◆ Your goal
Apart from the images, the entire listing below must be restated word for word.
** Opening Data excerpt block **
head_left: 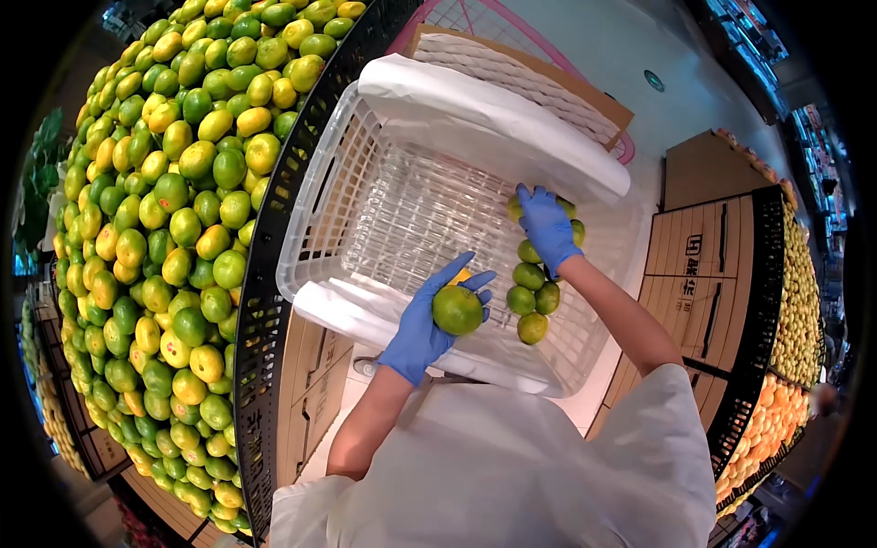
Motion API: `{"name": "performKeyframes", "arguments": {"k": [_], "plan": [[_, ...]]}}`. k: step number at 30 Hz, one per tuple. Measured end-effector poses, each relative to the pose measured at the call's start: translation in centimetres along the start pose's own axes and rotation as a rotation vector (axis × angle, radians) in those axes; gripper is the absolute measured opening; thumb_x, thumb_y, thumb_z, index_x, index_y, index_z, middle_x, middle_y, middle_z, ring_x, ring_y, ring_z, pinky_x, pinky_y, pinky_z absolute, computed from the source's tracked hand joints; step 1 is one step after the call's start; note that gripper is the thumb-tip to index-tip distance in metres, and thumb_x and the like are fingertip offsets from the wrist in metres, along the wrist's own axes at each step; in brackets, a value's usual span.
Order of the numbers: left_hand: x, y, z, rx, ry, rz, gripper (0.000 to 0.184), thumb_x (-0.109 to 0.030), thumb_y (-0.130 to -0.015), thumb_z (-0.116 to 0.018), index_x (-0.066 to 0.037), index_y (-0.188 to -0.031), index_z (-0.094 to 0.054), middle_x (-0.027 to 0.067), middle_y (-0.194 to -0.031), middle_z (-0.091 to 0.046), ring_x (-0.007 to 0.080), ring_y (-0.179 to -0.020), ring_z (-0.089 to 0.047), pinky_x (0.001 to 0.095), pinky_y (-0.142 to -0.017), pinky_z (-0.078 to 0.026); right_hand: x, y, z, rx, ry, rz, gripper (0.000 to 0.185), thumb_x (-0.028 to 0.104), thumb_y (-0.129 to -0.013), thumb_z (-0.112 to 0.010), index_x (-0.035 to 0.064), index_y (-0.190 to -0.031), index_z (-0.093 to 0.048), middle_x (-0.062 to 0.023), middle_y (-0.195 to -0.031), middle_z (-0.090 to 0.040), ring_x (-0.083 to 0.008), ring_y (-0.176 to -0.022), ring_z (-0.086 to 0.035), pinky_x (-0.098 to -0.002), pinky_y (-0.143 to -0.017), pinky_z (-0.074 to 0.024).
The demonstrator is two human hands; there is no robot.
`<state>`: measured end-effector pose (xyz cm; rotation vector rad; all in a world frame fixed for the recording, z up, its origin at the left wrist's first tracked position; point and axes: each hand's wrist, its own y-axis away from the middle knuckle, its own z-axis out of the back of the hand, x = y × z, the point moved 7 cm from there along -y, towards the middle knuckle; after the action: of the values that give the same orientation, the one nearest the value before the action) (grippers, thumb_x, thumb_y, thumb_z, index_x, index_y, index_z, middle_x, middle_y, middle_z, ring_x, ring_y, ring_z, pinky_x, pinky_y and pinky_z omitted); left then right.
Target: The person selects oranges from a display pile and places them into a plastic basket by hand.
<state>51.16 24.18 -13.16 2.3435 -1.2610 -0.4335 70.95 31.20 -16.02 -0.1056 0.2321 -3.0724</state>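
A green citrus fruit (458,310) rests in my left hand (427,321), which wears a blue glove; its fingers curve round the fruit, and a bit of yellow-orange shows behind them. My right hand (546,224), also gloved in blue, reaches down over the green fruits at the right side of the white plastic basket (333,196). Its fingers touch or cover a fruit there; what they grip is partly hidden. Several green fruits (528,275) lie grouped below and beside that hand. Clear ribbed plastic (411,215) lines the basket's bottom.
A large heap of green and yellow citrus (187,228) fills a black-rimmed display (265,274) on the left. White padding (493,119) covers the basket's far edge, with a cardboard box (585,91) behind. On the right stand cartons (685,274) and a display of orange fruit (763,434).
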Motion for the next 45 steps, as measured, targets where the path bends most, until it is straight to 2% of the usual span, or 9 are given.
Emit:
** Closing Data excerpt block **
◆ Answer to this task
head_left: 
Motion API: `{"name": "performKeyframes", "arguments": {"k": [_], "plan": [[_, ...]]}}`. k: step number at 30 Hz, one per tuple. Measured end-effector poses, each relative to the pose measured at the call's start: translation in centimetres along the start pose's own axes and rotation as a rotation vector (axis × angle, radians) in those axes; gripper is the absolute measured opening; thumb_x, thumb_y, thumb_z, index_x, index_y, index_z, middle_x, middle_y, middle_z, ring_x, ring_y, ring_z, pinky_x, pinky_y, pinky_z absolute, computed from the source's tracked hand joints; step 1 is one step after the call's start; note that gripper is the thumb-tip to index-tip distance in metres, and thumb_x and the like are fingertip offsets from the wrist in metres, along the wrist's own axes at each step; in brackets, a value's usual span.
Order of the numbers: left_hand: x, y, z, rx, ry, rz, gripper (0.000 to 0.184), thumb_x (-0.109 to 0.030), thumb_y (-0.130 to -0.015), thumb_z (-0.116 to 0.018), index_x (-0.066 to 0.037), index_y (-0.188 to -0.031), index_z (-0.094 to 0.054), middle_x (-0.027 to 0.067), middle_y (-0.194 to -0.031), middle_z (-0.091 to 0.046), ring_x (-0.007 to 0.080), ring_y (-0.179 to -0.020), ring_z (-0.089 to 0.047), pinky_x (0.001 to 0.095), pinky_y (-0.142 to -0.017), pinky_z (-0.078 to 0.026); right_hand: x, y, z, rx, ry, rz, gripper (0.000 to 0.185), thumb_x (-0.028 to 0.104), thumb_y (-0.129 to -0.013), thumb_z (-0.112 to 0.010), index_x (-0.035 to 0.064), index_y (-0.190 to -0.031), index_z (-0.093 to 0.048), middle_x (-0.062 to 0.023), middle_y (-0.195 to -0.031), middle_z (-0.090 to 0.040), ring_x (-0.083 to 0.008), ring_y (-0.176 to -0.022), ring_z (-0.086 to 0.035), pinky_x (-0.098 to -0.002), pinky_y (-0.143 to -0.017), pinky_z (-0.074 to 0.024).
The demonstrator is two human hands; there is no robot.
`<state>`: measured end-effector pose (xyz cm; rotation vector rad; all in a world frame fixed for the recording, z up, its origin at the left wrist's first tracked position; point and axes: each hand's wrist, its own y-axis away from the middle knuckle, its own z-axis out of the back of the hand, x = y × z, the point moved 7 cm from there along -y, towards the middle knuckle; after the action: of the values that give the same orientation, the one nearest the value before the action) (grippers, thumb_x, thumb_y, thumb_z, index_x, index_y, index_z, middle_x, middle_y, middle_z, ring_x, ring_y, ring_z, pinky_x, pinky_y and pinky_z omitted); left then right.
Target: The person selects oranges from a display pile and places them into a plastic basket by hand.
<state>51.16 24.18 -13.16 2.3435 -1.2610 -0.4335 70.95 31.20 -16.02 -0.1056 0.2321 -3.0724</state>
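A green citrus fruit (458,310) rests in my left hand (427,321), which wears a blue glove; its fingers curve round the fruit, and a bit of yellow-orange shows behind them. My right hand (546,224), also gloved in blue, reaches down over the green fruits at the right side of the white plastic basket (333,196). Its fingers touch or cover a fruit there; what they grip is partly hidden. Several green fruits (528,275) lie grouped below and beside that hand. Clear ribbed plastic (411,215) lines the basket's bottom.
A large heap of green and yellow citrus (187,228) fills a black-rimmed display (265,274) on the left. White padding (493,119) covers the basket's far edge, with a cardboard box (585,91) behind. On the right stand cartons (685,274) and a display of orange fruit (763,434).
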Motion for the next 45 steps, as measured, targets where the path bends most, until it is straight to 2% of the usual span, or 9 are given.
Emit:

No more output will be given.